Action item: Please repeat each line below exactly, with no images in the copy.

Items from a dataset:

Segment Open

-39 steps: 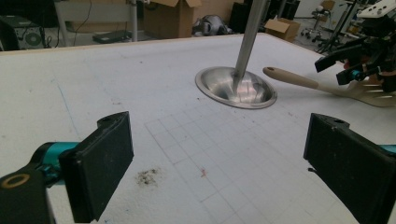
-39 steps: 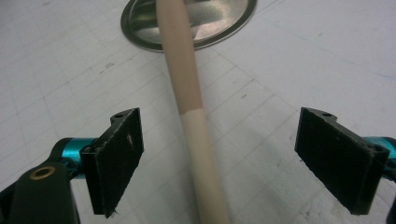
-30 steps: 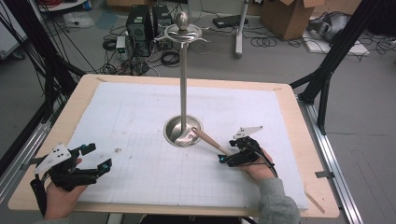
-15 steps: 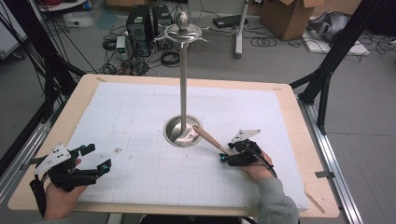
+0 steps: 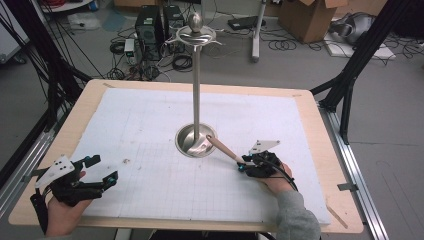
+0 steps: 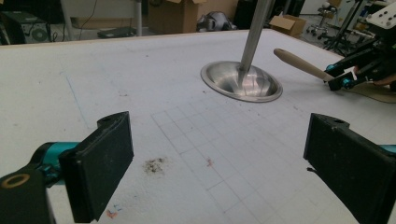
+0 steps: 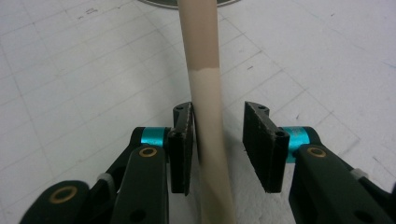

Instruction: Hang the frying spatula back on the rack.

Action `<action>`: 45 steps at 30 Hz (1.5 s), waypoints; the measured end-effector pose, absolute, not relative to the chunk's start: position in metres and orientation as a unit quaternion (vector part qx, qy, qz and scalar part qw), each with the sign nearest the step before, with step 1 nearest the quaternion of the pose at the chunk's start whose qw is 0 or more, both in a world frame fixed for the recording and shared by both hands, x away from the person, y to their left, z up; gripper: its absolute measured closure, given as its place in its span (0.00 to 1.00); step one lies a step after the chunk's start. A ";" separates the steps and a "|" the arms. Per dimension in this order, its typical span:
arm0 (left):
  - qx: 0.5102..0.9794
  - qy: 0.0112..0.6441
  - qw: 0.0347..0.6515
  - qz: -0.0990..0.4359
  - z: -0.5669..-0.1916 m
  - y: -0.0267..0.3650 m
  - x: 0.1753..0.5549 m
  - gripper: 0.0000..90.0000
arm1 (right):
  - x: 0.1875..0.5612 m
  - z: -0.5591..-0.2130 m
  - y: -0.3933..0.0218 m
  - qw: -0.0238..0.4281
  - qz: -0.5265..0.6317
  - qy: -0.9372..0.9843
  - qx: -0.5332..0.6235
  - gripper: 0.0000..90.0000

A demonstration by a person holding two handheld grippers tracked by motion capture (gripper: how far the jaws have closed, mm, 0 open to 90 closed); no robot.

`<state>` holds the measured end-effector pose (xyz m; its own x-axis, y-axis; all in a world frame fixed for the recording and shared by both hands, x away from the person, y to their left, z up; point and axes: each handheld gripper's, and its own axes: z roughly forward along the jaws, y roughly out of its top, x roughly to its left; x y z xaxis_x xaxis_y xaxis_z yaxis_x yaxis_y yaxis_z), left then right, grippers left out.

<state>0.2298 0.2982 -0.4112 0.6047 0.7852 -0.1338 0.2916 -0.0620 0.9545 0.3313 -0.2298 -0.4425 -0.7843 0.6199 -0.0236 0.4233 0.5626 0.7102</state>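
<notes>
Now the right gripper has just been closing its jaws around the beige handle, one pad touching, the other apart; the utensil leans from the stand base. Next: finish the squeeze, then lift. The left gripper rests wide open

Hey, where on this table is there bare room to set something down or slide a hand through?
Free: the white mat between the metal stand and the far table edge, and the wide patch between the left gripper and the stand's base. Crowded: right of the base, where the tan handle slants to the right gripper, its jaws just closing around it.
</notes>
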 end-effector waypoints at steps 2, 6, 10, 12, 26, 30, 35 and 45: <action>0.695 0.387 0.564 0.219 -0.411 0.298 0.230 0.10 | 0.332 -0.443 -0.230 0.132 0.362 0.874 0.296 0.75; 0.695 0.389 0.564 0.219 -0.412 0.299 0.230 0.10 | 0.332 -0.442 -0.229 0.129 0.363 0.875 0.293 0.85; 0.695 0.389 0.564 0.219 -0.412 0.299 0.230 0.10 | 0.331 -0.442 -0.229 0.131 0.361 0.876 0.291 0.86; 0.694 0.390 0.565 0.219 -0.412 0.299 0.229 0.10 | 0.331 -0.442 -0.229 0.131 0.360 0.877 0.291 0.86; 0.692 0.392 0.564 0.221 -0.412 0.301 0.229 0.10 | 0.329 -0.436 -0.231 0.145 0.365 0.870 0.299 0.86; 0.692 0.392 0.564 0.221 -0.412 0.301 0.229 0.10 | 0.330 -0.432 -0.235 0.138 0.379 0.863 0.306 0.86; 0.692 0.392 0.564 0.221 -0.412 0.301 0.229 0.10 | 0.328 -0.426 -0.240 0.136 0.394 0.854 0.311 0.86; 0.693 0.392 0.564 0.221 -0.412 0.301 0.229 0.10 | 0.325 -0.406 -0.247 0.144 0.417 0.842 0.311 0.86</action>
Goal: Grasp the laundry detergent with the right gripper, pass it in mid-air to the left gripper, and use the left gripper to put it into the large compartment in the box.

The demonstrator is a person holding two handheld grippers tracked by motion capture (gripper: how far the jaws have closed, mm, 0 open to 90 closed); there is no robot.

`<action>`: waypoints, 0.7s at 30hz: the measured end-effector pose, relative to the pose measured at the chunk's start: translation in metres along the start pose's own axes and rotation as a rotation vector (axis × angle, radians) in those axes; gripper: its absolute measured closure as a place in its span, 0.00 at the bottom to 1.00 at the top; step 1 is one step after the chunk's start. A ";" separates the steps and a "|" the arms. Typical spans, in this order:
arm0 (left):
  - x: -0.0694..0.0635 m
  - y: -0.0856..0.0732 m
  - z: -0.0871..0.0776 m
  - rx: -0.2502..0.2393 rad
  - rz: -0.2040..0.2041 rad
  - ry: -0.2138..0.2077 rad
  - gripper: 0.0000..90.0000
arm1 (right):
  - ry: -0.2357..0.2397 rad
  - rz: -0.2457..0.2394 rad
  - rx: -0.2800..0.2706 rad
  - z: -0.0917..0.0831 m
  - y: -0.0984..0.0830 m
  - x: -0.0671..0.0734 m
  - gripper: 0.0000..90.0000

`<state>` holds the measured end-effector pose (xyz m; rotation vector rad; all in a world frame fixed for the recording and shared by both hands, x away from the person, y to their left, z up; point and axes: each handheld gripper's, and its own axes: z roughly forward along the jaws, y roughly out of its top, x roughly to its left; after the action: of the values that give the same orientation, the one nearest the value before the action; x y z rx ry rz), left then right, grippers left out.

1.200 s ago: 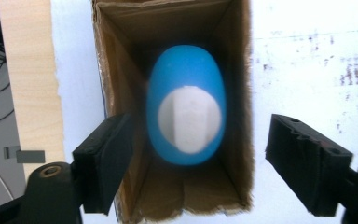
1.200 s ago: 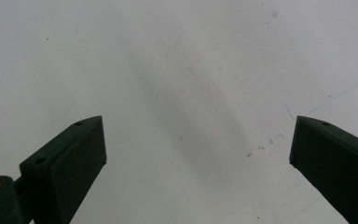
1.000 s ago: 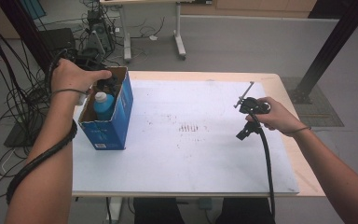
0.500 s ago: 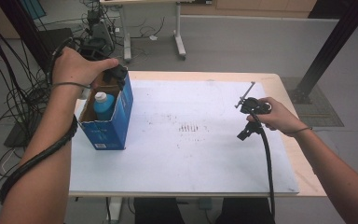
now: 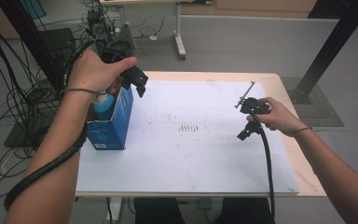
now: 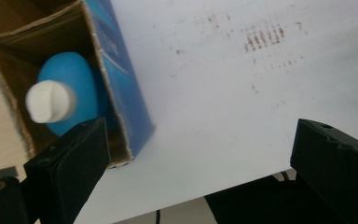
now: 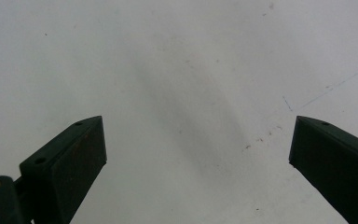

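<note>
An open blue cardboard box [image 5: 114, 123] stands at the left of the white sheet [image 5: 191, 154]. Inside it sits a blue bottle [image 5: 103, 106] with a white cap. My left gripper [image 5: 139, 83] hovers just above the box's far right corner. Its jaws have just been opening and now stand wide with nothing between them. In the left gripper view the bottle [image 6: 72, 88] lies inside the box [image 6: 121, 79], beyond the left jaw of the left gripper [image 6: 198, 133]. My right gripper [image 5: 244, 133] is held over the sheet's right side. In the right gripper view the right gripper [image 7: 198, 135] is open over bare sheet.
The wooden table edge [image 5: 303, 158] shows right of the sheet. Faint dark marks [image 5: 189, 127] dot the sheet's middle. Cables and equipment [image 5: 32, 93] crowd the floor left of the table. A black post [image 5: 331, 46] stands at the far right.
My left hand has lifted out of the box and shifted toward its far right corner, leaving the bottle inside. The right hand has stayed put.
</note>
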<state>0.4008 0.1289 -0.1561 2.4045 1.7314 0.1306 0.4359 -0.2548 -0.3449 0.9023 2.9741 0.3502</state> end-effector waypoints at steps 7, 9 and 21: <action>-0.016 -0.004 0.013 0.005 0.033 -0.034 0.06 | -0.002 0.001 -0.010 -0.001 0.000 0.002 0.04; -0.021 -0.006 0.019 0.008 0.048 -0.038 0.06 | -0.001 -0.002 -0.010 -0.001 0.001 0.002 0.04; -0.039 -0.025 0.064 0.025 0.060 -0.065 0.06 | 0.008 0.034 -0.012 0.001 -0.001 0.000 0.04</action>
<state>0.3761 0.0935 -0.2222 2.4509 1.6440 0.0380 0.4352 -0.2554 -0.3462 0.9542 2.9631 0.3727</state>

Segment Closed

Result of this task:
-39 steps: 
-39 steps: 
-30 steps: 
-15 steps: 
+0 steps: 
+0 steps: 
+0 steps: 

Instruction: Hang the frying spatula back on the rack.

Action `<action>`: 45 steps at 30 Hz (1.5 s), waypoints; the measured end-effector pose, absolute, not relative to the chunk's start: position in metres and orientation as a unit quaternion (vector part qx, qy, qz and scalar part qw), each with the sign nearest the step before, with step 1 nearest the quaternion of the pose at the chunk's start whose qw is 0 or more, both in a world frame fixed for the recording and shared by both hands, x away from the person, y to their left, z up; gripper: its absolute measured closure, given as its place in its span (0.00 to 1.00); step one lies a step after the chunk's start. A ";" separates the steps and a "|" the arms. Per dimension in this order, its typical span:
arm0 (left):
  - qx: 0.5102..0.9794
  - qy: 0.0112..0.6441
  - qw: 0.0347..0.6515
  - qz: -0.0990..0.4359
  - z: -0.5669..-0.1916 m
  - y: -0.0267..0.3650 m
  - x: 0.1753..0.5549 m
  - gripper: 0.0000..90.0000
arm1 (right):
  - x: 0.1875..0.5612 m
  - z: -0.5591..-0.2130 m
  - y: -0.3933..0.0218 m
  - qw: -0.0238..0.4281
  - qz: -0.5265..0.6317
  - qy: -0.9372..0.9843
  - qx: -0.5332..0.6235
  - gripper: 0.0000..90.0000

A demonstration by a person holding two handheld grippers tracked by motion capture (gripper: how far the jaws have closed, mm, 0 open to 90 closed); no robot.

`<state>` holds the measured end-effector pose (xyz m; its own x-axis, y-axis; all in a world frame fixed for the recording and shared by both hands, x away from the person, y to their left, z up; point and axes: each handheld gripper's, and its own axes: z roughly forward along the jaws, y roughly out of its top, x roughly to its left; x y z xaxis_x xaxis_y xaxis_z yaxis_x yaxis_y yaxis_z), left then right, grippers left out.

<state>0.2298 0.2982 -0.4112 0.6047 0.7852 -0.1338 0.2916 -0.0620 0.9545 0.3313 -0.2298 -0.4425 -0.7843 0.6199 -0.0236 0.4233 0.5626 0.7102</state>
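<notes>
Now the right gripper has just been closing its jaws around the beige handle, one pad touching, the other apart; the utensil leans from the stand base. Next: finish the squeeze, then lift. The left gripper rests wide open

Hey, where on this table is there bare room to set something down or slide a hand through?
Free: the white mat between the metal stand and the far table edge, and the wide patch between the left gripper and the stand's base. Crowded: right of the base, where the tan handle slants to the right gripper, its jaws just closing around it.
</notes>
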 end-effector waypoints at steps 2, 6, 10, 12, 26, 30, 35 and 45: <action>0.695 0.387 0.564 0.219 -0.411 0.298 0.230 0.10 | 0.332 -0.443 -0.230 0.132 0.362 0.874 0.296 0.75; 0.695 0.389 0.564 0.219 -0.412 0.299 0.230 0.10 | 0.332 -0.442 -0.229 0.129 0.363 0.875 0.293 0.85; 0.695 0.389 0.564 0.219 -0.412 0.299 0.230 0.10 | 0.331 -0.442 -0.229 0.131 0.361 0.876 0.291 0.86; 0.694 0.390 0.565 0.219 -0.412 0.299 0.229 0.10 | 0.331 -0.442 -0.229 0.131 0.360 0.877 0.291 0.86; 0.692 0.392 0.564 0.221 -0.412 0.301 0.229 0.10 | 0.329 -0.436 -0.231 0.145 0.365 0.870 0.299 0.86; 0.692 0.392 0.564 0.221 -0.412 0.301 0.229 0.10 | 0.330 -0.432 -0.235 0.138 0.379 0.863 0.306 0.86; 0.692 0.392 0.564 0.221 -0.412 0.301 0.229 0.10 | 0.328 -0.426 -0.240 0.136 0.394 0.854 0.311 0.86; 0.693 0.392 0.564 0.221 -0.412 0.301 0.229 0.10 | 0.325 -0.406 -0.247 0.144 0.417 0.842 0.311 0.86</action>
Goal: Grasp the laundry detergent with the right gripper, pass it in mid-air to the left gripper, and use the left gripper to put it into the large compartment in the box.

The demonstrator is a person holding two handheld grippers tracked by motion capture (gripper: how far the jaws have closed, mm, 0 open to 90 closed); there is no robot.

`<action>`: waypoints, 0.7s at 30hz: the measured end-effector pose, relative to the pose measured at the chunk's start: translation in metres along the start pose's own axes and rotation as a rotation vector (axis × angle, radians) in those axes; gripper: its absolute measured closure as a place in its span, 0.00 at the bottom to 1.00 at the top; step 1 is one step after the chunk's start. A ";" separates the steps and a "|" the arms. Typical spans, in this order:
arm0 (left):
  - x: -0.0694..0.0635 m
  - y: -0.0856..0.0732 m
  - z: -0.0871..0.0776 m
  - rx: -0.2502..0.2393 rad
  - rz: -0.2040..0.2041 rad
  - ry: -0.2138..0.2077 rad
  - gripper: 0.0000..90.0000
arm1 (right):
  - ry: -0.2357..0.2397 rad
  - rz: -0.2457..0.2394 rad
  - rx: -0.2800..0.2706 rad
  - z: -0.0917..0.0831 m
  - y: -0.0984..0.0830 m
  - x: -0.0671..0.0734 m
  - gripper: 0.0000..90.0000

`<state>` holds the measured end-effector pose (xyz m; rotation vector rad; all in a world frame fixed for the recording and shared by both hands, x away from the person, y to their left, z up; point and axes: each handheld gripper's, and its own axes: z roughly forward along the jaws, y roughly out of its top, x roughly to its left; after the action: of the values that give the same orientation, the one nearest the value before the action; x y z rx ry rz), left then right, grippers left out.

1.200 s ago: 
1.200 s ago: 
1.000 s ago: 
0.500 s ago: 
now: 
now: 
now: 

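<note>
An open blue cardboard box [image 5: 114, 123] stands at the left of the white sheet [image 5: 191, 154]. Inside it sits a blue bottle [image 5: 103, 106] with a white cap. My left gripper [image 5: 139, 83] hovers just above the box's far right corner. Its jaws have just been opening and now stand wide with nothing between them. In the left gripper view the bottle [image 6: 72, 88] lies inside the box [image 6: 121, 79], beyond the left jaw of the left gripper [image 6: 198, 133]. My right gripper [image 5: 244, 133] is held over the sheet's right side. In the right gripper view the right gripper [image 7: 198, 135] is open over bare sheet.
The wooden table edge [image 5: 303, 158] shows right of the sheet. Faint dark marks [image 5: 189, 127] dot the sheet's middle. Cables and equipment [image 5: 32, 93] crowd the floor left of the table. A black post [image 5: 331, 46] stands at the far right.
My left hand has lifted out of the box and shifted toward its far right corner, leaving the bottle inside. The right hand has stayed put.
</note>
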<state>0.4008 0.1289 -0.1561 2.4045 1.7314 0.1306 0.4359 -0.2548 -0.3449 0.9023 2.9741 0.3502</state> end-effector waypoints at steps 7, 9 and 21: <action>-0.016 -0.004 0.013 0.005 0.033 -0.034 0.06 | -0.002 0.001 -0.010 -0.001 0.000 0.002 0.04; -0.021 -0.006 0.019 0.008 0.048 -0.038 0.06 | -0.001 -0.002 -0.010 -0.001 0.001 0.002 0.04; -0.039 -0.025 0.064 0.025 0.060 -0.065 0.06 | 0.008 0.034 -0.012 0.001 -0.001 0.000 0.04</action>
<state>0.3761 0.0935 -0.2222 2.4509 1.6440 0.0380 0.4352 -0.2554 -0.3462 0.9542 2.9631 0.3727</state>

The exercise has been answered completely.